At this point in the month of November, if you've stayed honest and true to your daily word count, you should be a third of the way to your 50,000 word goal. If you're not, that's still totally fine. There's a lot of ways to pick up the pace on your word count, even on the go.
Moreover, you'll want to pick up the pace and keep writing because the inevitable stumbling blocks await. And, during NaNoWriMo, you don't necessarily have the luxury of waiting to break out of a dreaded period of Writer's Block. You have to force your way out of it, especially if you've slacked in recent days.
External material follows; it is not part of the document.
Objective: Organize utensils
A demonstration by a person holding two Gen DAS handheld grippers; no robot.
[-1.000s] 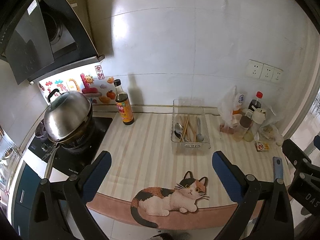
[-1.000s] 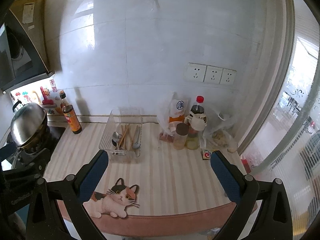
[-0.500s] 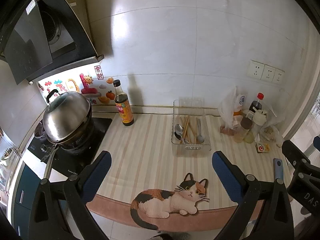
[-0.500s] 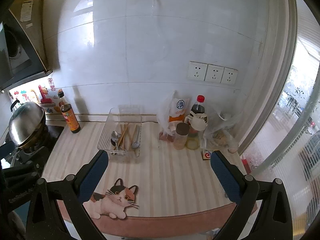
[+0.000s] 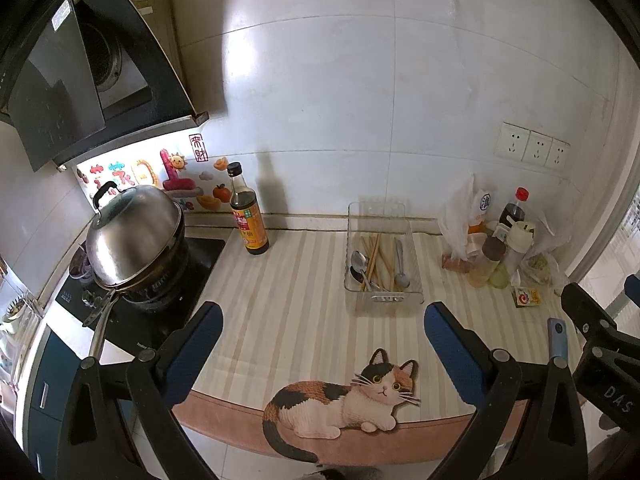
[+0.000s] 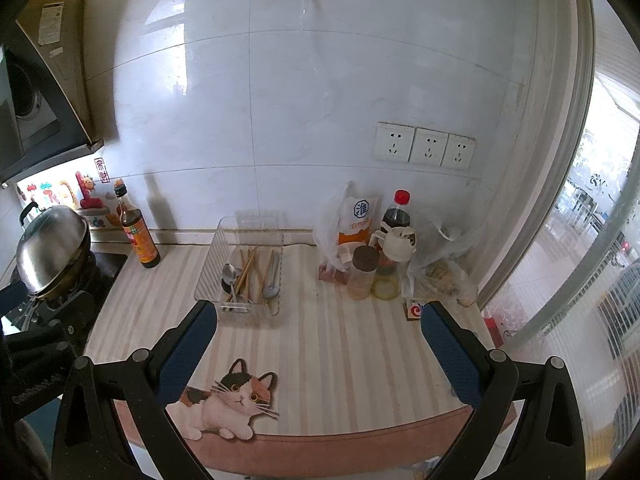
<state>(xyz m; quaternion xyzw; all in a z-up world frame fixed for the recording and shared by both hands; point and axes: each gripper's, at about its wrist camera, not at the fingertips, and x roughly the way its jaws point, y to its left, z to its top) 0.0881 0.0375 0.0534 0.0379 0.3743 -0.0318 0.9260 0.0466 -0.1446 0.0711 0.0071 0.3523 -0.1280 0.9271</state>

How do you overcome issues and problems you run into in your writing? How do you do it during NaNoWriMo or when you're on deadline? Do you have a trick to making sure you churn out a certain number of words? Share your techniques and ideas in the comments, because you never know when you could help out another struggling writer!
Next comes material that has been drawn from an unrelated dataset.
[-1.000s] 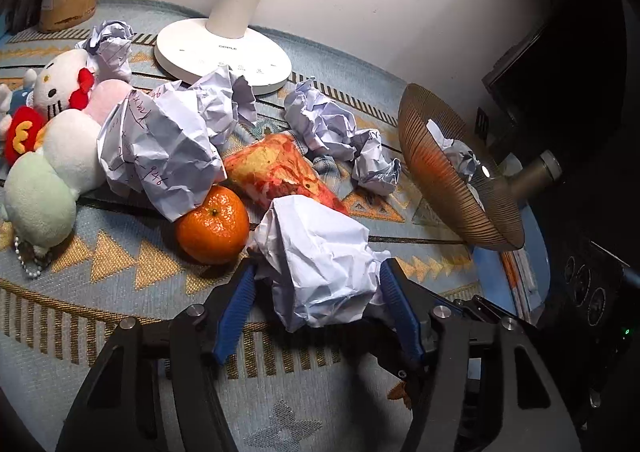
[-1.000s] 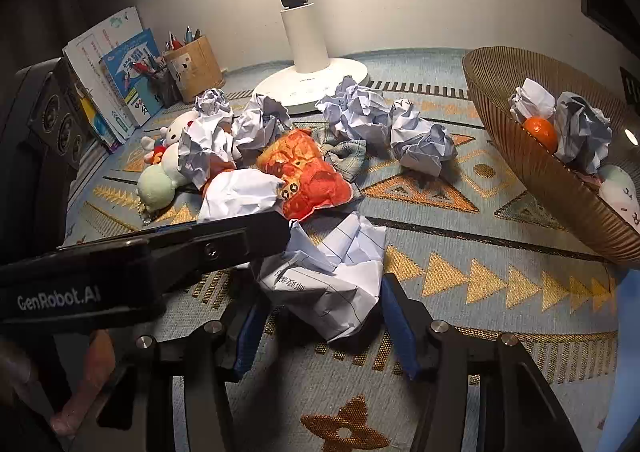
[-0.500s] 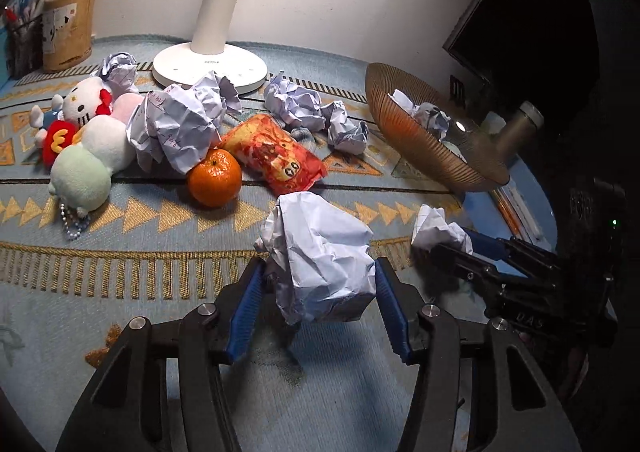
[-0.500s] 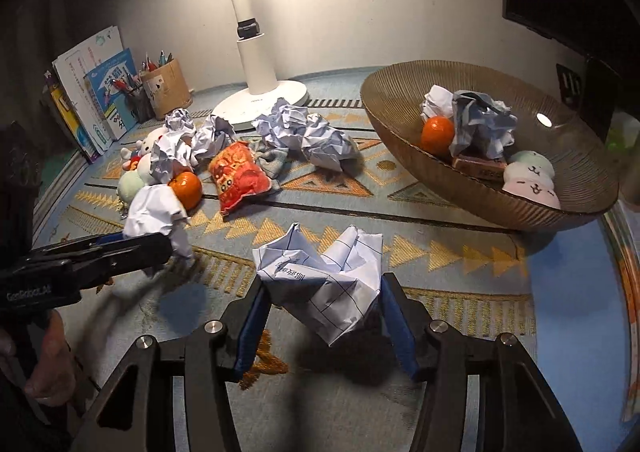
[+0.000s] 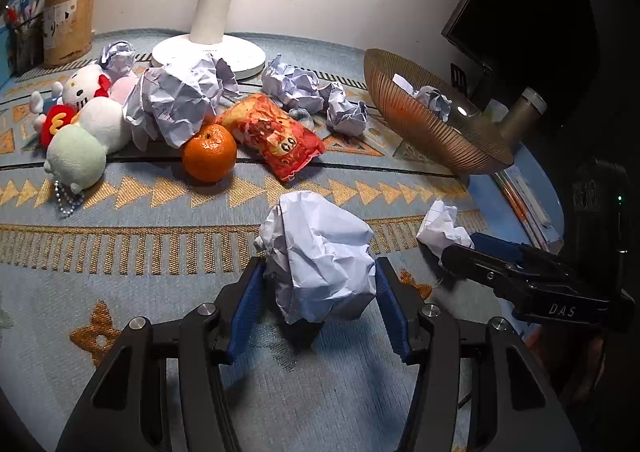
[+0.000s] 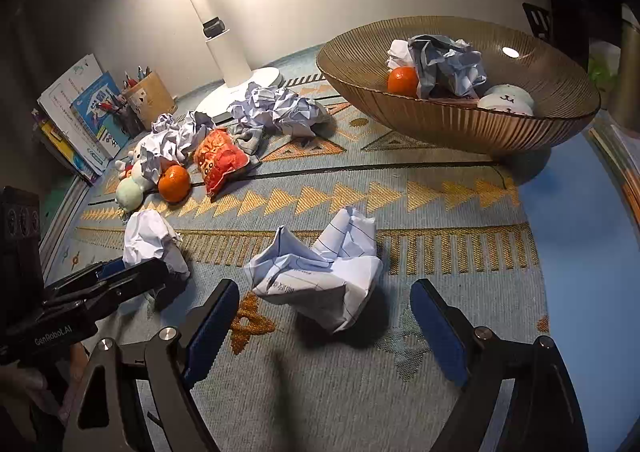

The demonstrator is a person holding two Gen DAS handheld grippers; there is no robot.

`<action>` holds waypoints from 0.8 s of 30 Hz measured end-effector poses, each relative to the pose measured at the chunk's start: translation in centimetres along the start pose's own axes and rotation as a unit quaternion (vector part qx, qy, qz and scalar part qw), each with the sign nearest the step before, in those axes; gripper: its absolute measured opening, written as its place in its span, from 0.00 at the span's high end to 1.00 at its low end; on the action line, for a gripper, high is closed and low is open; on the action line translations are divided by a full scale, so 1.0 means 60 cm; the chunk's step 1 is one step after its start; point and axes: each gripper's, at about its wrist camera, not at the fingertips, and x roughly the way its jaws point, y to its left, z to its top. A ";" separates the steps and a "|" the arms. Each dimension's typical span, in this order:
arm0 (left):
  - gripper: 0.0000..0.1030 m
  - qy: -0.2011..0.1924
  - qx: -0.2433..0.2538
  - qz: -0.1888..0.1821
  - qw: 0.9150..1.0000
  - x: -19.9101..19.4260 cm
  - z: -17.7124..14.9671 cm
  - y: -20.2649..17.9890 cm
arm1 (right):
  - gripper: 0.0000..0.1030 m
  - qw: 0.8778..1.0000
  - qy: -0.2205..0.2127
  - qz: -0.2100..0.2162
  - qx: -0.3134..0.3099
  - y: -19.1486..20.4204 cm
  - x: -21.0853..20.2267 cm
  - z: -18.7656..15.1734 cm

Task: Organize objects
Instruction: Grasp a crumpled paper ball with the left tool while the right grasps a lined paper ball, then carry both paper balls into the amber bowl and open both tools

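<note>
My left gripper [image 5: 320, 268] is shut on a white crumpled paper ball [image 5: 320, 252], with both blue pads pressing its sides above the patterned rug. That ball [image 6: 146, 238] and the left gripper [image 6: 120, 276] also show at the left of the right wrist view. My right gripper [image 6: 323, 286] has its jaws opening wide. A lined crumpled paper [image 6: 320, 272] sits between them on the rug, free of both pads. In the left wrist view the lined paper [image 5: 440, 228] lies just ahead of the right gripper [image 5: 476, 252]. A ribbed brown bowl [image 6: 460, 128] stands at the back right.
The bowl holds an orange [image 6: 403, 81], crumpled paper and round plush toys. Mid-rug lie an orange [image 5: 209, 152], a red snack bag [image 5: 280, 136], several paper balls [image 5: 176, 104] and plush toys [image 5: 80, 148]. A lamp base [image 5: 208, 52], pen holder [image 5: 68, 28] and books [image 6: 80, 112] stand behind.
Both grippers drew back from the pile toward the near part of the rug. The right jaws spread and let go of the lined paper. The left keeps its ball.
</note>
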 end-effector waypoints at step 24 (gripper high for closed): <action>0.50 -0.065 0.104 -0.049 0.991 0.034 0.197 -0.189 | 0.42 0.980 -0.185 -0.049 0.058 -0.101 -0.197 0.151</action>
Have you missed any of the other posts in our NaNoWriMo blogging series? Be sure to check the others out:
- Meet Our NaNoWriMo Experts
- Starting NaNoWriMo: Finding the Motivation to Write
- Don't Let NaNoWriMo Get the Best of You: Find Your Happy Place
Question: Have you run into any stumbling blocks this week? If so, how did you overcome them, and how will you avoid them in the future?
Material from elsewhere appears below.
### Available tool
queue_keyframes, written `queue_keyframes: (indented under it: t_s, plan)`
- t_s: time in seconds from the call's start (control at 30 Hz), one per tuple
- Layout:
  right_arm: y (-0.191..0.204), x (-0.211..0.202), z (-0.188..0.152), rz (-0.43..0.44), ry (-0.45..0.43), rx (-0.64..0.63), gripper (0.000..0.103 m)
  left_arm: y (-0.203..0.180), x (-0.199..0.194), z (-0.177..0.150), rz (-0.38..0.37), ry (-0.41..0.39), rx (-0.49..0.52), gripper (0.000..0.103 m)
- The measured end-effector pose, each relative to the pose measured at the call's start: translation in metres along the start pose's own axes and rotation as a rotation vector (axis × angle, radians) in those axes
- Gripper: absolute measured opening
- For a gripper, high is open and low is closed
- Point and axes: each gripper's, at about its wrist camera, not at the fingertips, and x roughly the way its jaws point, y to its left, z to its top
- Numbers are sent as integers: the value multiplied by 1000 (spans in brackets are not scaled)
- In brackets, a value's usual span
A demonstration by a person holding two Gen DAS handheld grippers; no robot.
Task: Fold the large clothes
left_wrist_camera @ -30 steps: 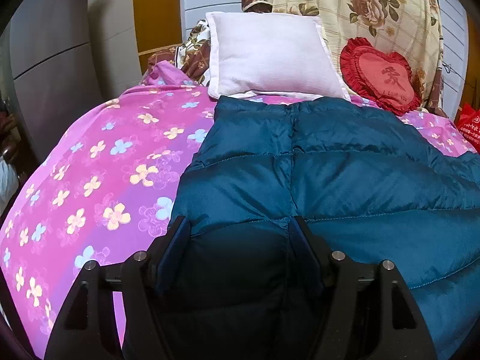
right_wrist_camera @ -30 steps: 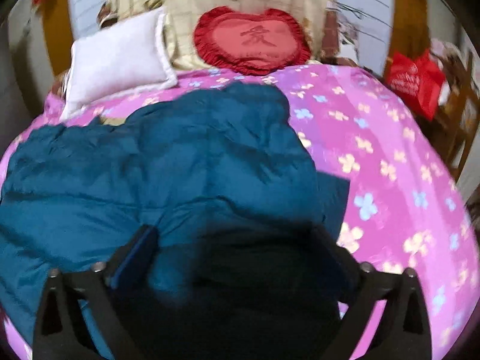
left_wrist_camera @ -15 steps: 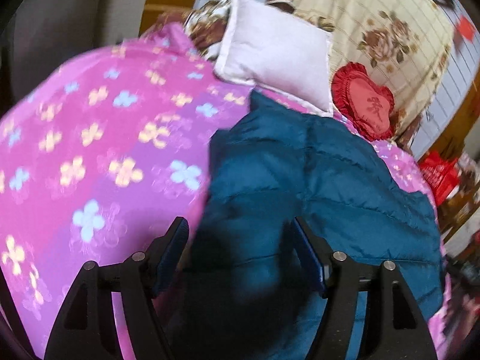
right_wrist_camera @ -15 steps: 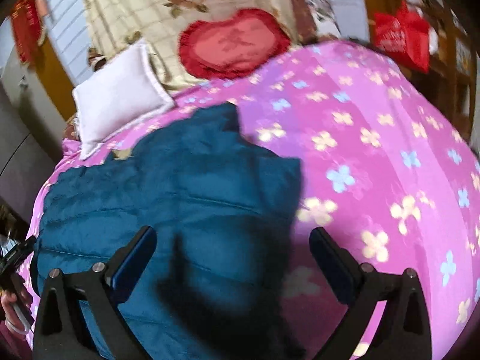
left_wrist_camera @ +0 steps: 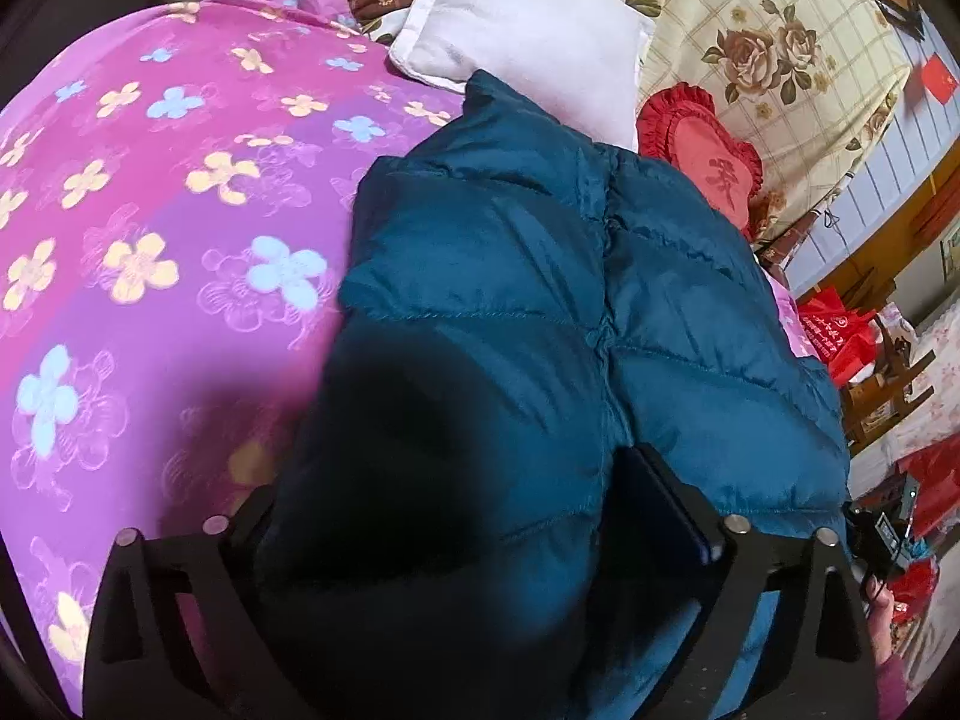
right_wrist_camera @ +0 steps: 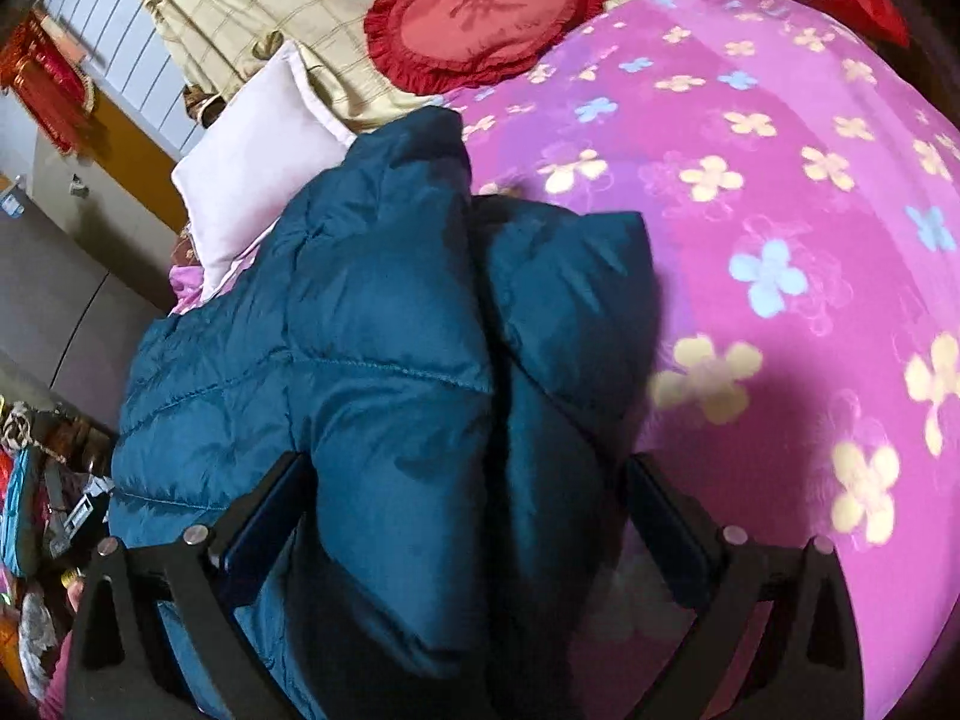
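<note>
— So where was the teal down jacket (left_wrist_camera: 540,276)?
— On the bed's pink flowered bedspread (left_wrist_camera: 150,210), below the white pillow (left_wrist_camera: 528,30) and red heart cushion (right_wrist_camera: 480,18).
— And the grippers?
— Both spread wide: jacket fabric bulged between the left gripper (left_wrist_camera: 462,516) fingers and the right gripper (right_wrist_camera: 468,504) fingers; whether either pinched it, I couldn't tell.

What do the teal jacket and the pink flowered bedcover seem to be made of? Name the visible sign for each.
Teal jacket: probably a slick nylon or polyester shell with puffy filling; it has a faint sheen, stitched quilting lines and swollen panels.

Pink flowered bedcover: apparently a smooth woven or brushed fabric, matte, with printed flowers; the exact fibre cannot be told.
</note>
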Motion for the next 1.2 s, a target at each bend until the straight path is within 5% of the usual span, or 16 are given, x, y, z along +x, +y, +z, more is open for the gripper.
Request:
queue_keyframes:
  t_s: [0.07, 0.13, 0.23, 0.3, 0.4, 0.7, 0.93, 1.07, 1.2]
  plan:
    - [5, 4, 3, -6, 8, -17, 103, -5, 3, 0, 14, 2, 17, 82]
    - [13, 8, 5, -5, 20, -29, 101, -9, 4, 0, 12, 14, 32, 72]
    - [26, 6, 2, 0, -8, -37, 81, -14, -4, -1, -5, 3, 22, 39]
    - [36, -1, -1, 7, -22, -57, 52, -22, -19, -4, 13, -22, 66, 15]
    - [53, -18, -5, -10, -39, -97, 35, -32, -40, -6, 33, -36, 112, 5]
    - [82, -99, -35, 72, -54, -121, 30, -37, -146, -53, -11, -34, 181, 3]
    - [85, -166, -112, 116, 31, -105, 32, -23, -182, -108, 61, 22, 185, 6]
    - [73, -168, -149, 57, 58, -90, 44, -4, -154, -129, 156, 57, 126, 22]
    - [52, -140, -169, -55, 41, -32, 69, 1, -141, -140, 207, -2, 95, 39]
Natania Barron: Life has a sense of humor, to be sure. I've been going along quite nicely until this [past] weekend, and while it hasn't been enough of a stumbling block to knock me completely off course, I've lost a little momentum. First, I ran out of plot. I'm not sure when this happened, but having abandoned my typical approach of just hoping things fall in line, working with Jonathan has meant that I have to keep to a script more or less. So I stalled a bit and had to go back to the drawing board.
Then came a foot injury. I've been trying to maintain 10k steps a day on my Fitbit while doing NaNoWriMo. Let's just say there was a run-in with a flying object [Sunday] morning, and it meant that I was off my feet for the majority of the day. While you'd think that would have given me plenty of time to write, the pain was a bit more intense than I bargained for. So, instead of words, it was lots of crochet.
I still plan to make my word count for the day, and I'm still tracking ahead (aiming for a 1,600 word minimum) but it's definitely not coming as easily as it has before!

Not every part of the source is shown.